Bookshelf: Deep Dark and Dangerous

Deep Dark and Dangerous: On the Bottom with the Northwest Salvage Divers – Rebecca Harrison

Deep Dark and Dangerous
Deep Dark and Dangerous

Harrison tells the stories of the pioneers of the salvage diving profession, those men and women who worked – some over 100 years ago – in the cold, murky depths of the Pacific Ocean off Oregon, Washington state and Alaska in the USA. Their courage and the difficulty of the conditions they worked in is palpable. Many of these divers learned the trade from their fathers and uncles. Their work encompassed salvage of cargoes, demolition, search and recovery, and construction of harbours, bridges and other structures… All underwater.

This is definitely a history book – there’s nothing about the current state of the salvage diving industry. The stories are personal and clearly many of them are sourced from living relatives of the divers, and some from the surviving divers themselves. It’s well illustrated with photos of the divers, their gear, and their team members.

The author’s website for the book is here.

If you have an interest in commercial diving, or in the history of diving, this is a good place to start. For more on what being a commercial diver entails today, check out Bottom Time. You can get the book here if you’re in South Africa, otherwise go here. If you want to read it on your Kindle, go here.

Bookshelf: The Devil’s Teeth

The Devil’s Teeth – Susan Casey

Devil's Teeth
Devil's Teeth

It’s rare for me to take as complete and instant a dislike to the author of a book as I did in this case (Elizabeth Gilbert of Eat, Pray, Love fame is the only other example I can summon to mind). Susan Casey is a magazine journalist who counts employment at O Magazine among her career highlights – but this isn’t the reason I took a dislike to her… Keep reading.

I suppose I am looking for a book about sharks that doesn’t exist. Briefly, here and there, this was that book. Casey describes the Farallon Islands, remote and hostile rocky outcrops some 50 kilometres from San Fransisco. Like our Seal Island in False Bay, the Farallones are home to many marine mammals and a large number of great white sharks (some of epic proportions).

Casey describes the birth of her obsession with the islands (she watched a TV show) and the sharks that call them home, as well as their history as a source of seabird eggs (they are an important nesting site). She recounts various visits she took to the islands, culminating in a long stay in 2003.

Casey’s ruminations about how dirty her hair was, what she packed for the trip to the islands, how clueless she is about boats, and how obsessed she – personally – is with white sharks are uninteresting, but her descriptions of the sharks themselves, the research being conducted with them, and the individuals – incredible to a man – conducting that research, are at times rewarding.
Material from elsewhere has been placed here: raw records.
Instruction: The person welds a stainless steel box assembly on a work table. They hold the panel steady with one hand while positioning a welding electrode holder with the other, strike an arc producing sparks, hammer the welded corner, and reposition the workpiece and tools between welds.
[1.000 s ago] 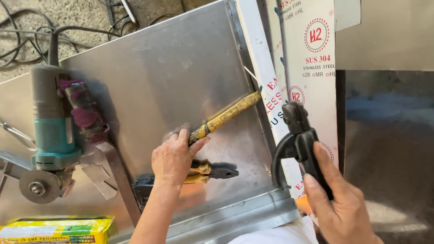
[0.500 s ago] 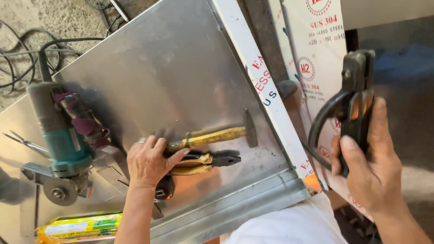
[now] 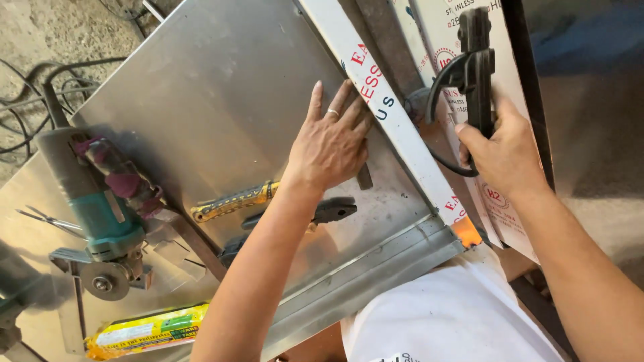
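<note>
We're pressing our left hand [image 3: 330, 146], fingers flat, mid-frame on the stiff, slick sheet [image 3: 221, 100]; right hand [image 3: 504, 151] is fist-gripping the electrode holder [image 3: 477, 67] by its handle, upper right.

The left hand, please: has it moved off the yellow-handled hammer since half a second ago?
Yes. The left hand has left the hammer and gone up the steel sheet, now flat near the white strip.
</note>
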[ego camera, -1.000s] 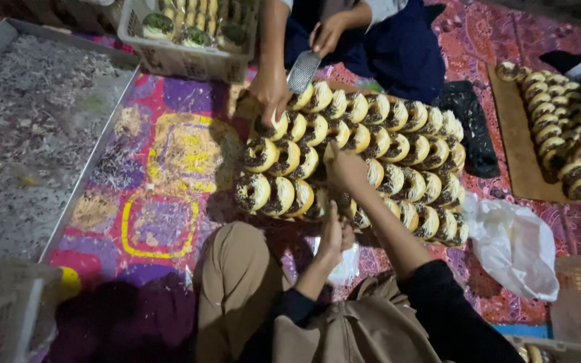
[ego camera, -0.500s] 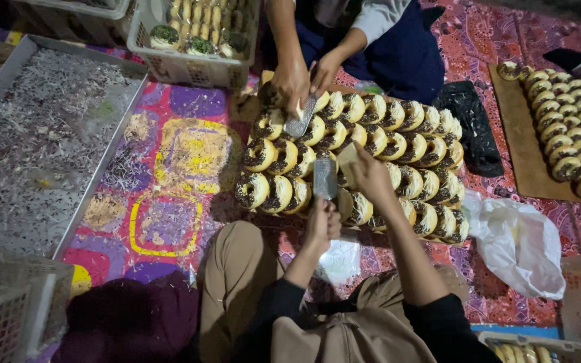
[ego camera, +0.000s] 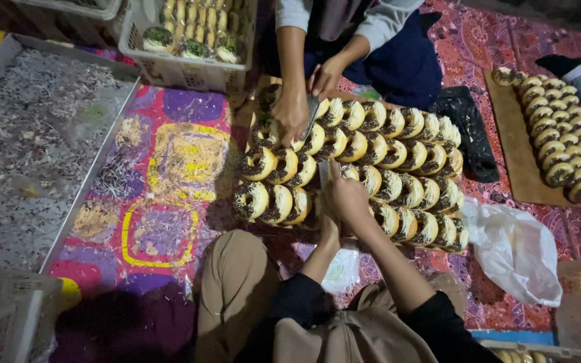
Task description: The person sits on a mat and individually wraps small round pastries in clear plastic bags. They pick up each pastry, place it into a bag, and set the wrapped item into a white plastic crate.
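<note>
Rows of ring doughnuts point(ego camera: 398, 158) with dark and white toppings stand on edge on a board in front of me. My left hand point(ego camera: 329, 220) reaches up to the near rows and grips a small metal scraper point(ego camera: 323, 172) whose blade stands between the doughnuts. My right hand point(ego camera: 350, 196) lies over the doughnuts just right of the blade, one finger along it; what its fingers hold is hidden. Across the board another person's hand point(ego camera: 292, 115) presses on the far rows, and their other hand point(ego camera: 327, 75) holds a second scraper point(ego camera: 312, 111).
A grey tray point(ego camera: 8, 60) full of shavings lies at the left on a patterned mat point(ego camera: 163, 181). A white basket point(ego camera: 183, 70) of doughnuts stands at the back. A wooden board point(ego camera: 516, 154) with more doughnuts lies at the right, with a white plastic bag point(ego camera: 516, 252) nearer me.
My hands have come together at the near rows, with the scraper now upright between doughnuts. The other person's hands have shifted left along the far rows.
</note>
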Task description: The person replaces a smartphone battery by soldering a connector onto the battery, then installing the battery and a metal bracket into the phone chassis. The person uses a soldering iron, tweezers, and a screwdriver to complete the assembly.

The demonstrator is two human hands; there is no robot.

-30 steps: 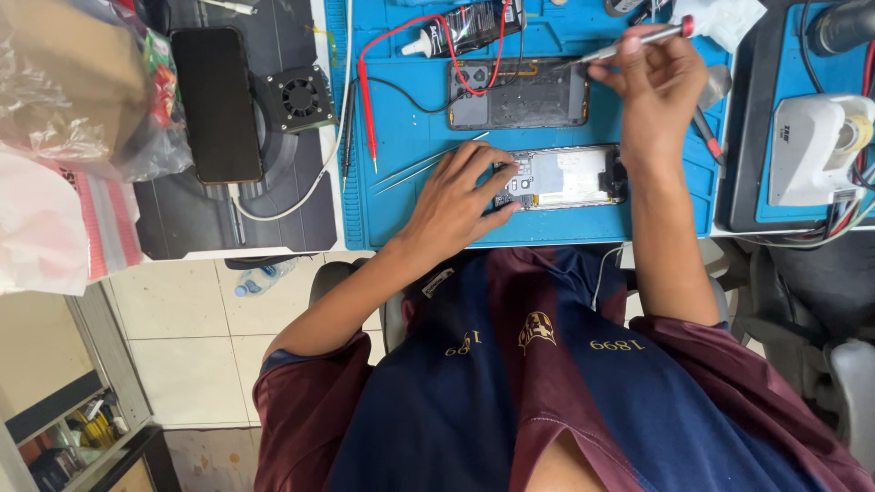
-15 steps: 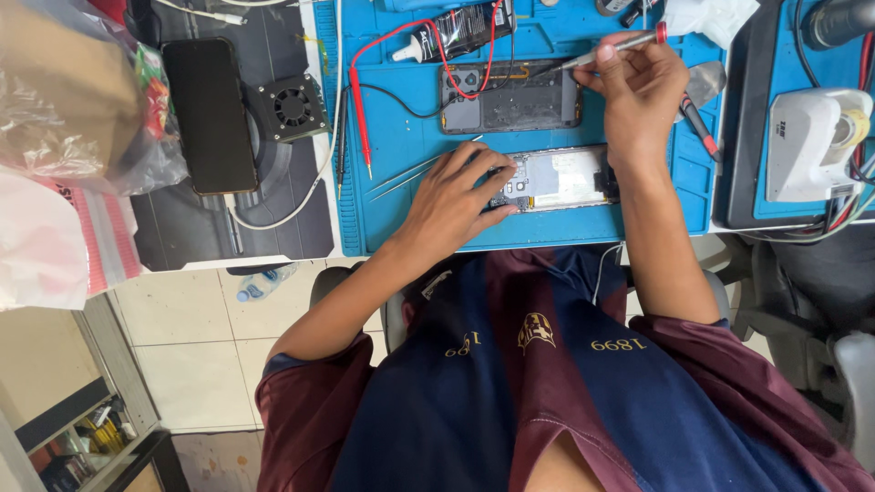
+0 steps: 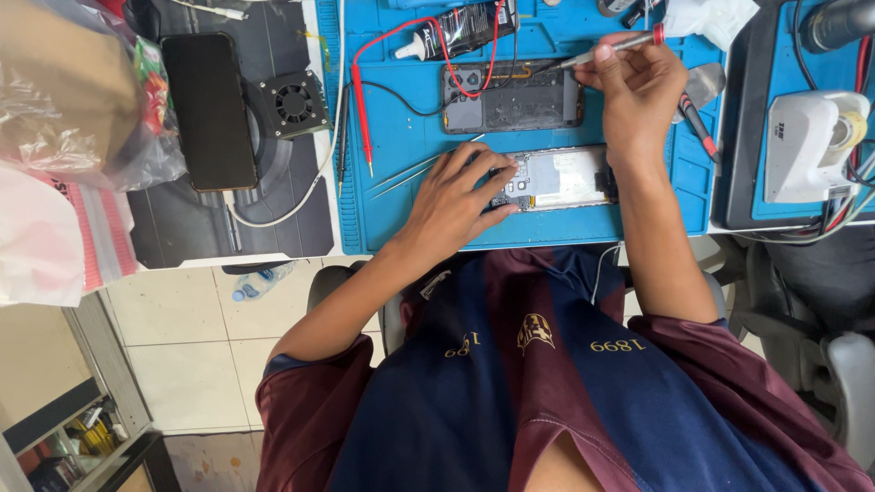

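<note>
An opened phone body (image 3: 561,178) with bare metal insides lies on the blue work mat (image 3: 401,137). My left hand (image 3: 460,196) rests on its left end, fingers pressing it down. My right hand (image 3: 638,87) is raised above the mat and holds a thin screwdriver (image 3: 611,47) with a red tip at its back end; its point hangs over a dark phone back cover (image 3: 510,96) that lies just beyond the opened phone. Metal tweezers (image 3: 415,171) lie on the mat next to my left hand.
A red probe lead (image 3: 360,109) and a black glue tube (image 3: 456,32) lie on the mat. At the left are a black phone (image 3: 210,109), a small fan (image 3: 293,102) and plastic bags (image 3: 73,109). A white device (image 3: 807,137) stands at the right.
My right hand with the screwdriver has shifted a little while the view moved slightly. My left hand stays on the opened phone.
</note>
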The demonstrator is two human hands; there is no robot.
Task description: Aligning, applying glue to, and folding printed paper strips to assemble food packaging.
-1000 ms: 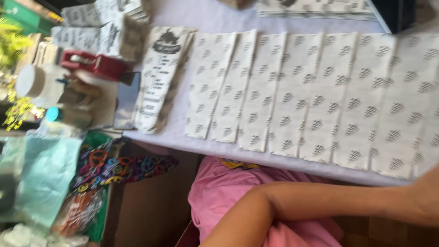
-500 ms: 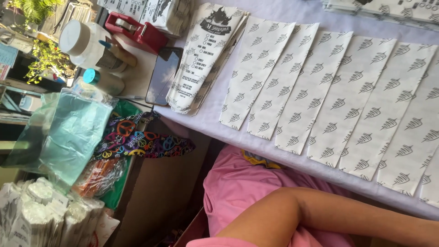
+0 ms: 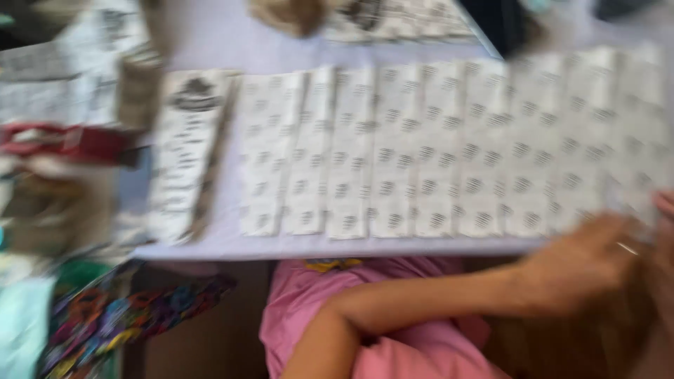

A keen objectifier of men (like Elizabeth Gilbert, actually), Casey spends a lot of time describing the rugged good looks and well-defined musculature of the various researchers and scientists she encounters – really classy, and respectful of them as scientists and individuals rather than as eye candy. HA! I did wonder more than once if a continuation of this line of thought could explain how she managed to secure a stay on the islands despite them being officially closed to visitors…

Fascinating nuggets are, however, gleaned here and there. The predations at the Farallones generally do not involve the breaching we see at Seal Island, perhaps because the sluggish elephant seals living there do not require the same degree of exertion as frisky Cape fur seal pups do. The attacks mostly take place at high tide. The observations of Ron Elliott, a commercial diver who harvested sea urchins at the islands (the only one who dared) are fascinating – he’d see sharks on almost every dive he did, and hid from them under the rocks where necessary. Upon climing into the water, he’d duck straight under his little boat so as to avoid presenting an interesting silhouette from below.

On two occasions orcas killed a white shark at the island (in one case by holding the shark upside down until it drowned); after both predations, the other great whites vanished – just disappeared en masse. This is intriguing. Many marine mammals pass by – the islands are a popular whale watching location and up to 60 blue whales have been sighted at once. One of the researchers even became the first (and I think only) person to observe humpback whales copulating there. Apparently it takes two… Plus an assistant!

Something else I discovered here that I didn’t know is that the Monterey Bay Aquarium in California, one of the foremost aquaria in the world, has had great white sharks on exhibit on several separate occasions, starting in 2004. They don’t keep the sharks indefinitely – they grow fast – but they’ve managed to keep five sharks mostly happy and healthy, before realeasing them (tagged) back into the wild. The reasons for release varied from increased size, increased aggression, to refusal to feed.

Ultimately, this book is an account of a tragedy caused by its author, who seems unaware of the extent of the damage she wrought, and hence unrepentant. She forced herself – there’s no other word – into a delicate web comprising the predators, prey, and the scientists who observed their interactions, and then tore down part of the web by her very presence. Because of her stay on the islands, Peter Pyle, the researcher in charge of the Shark Project on the Farralones, lost his job. Thanking him profusely in the acknowledgements doesn’t really cut it, especially after quoting Pyle elsewhere in her book as saying that he loved the Farallones, and being on the islands, “more than life.”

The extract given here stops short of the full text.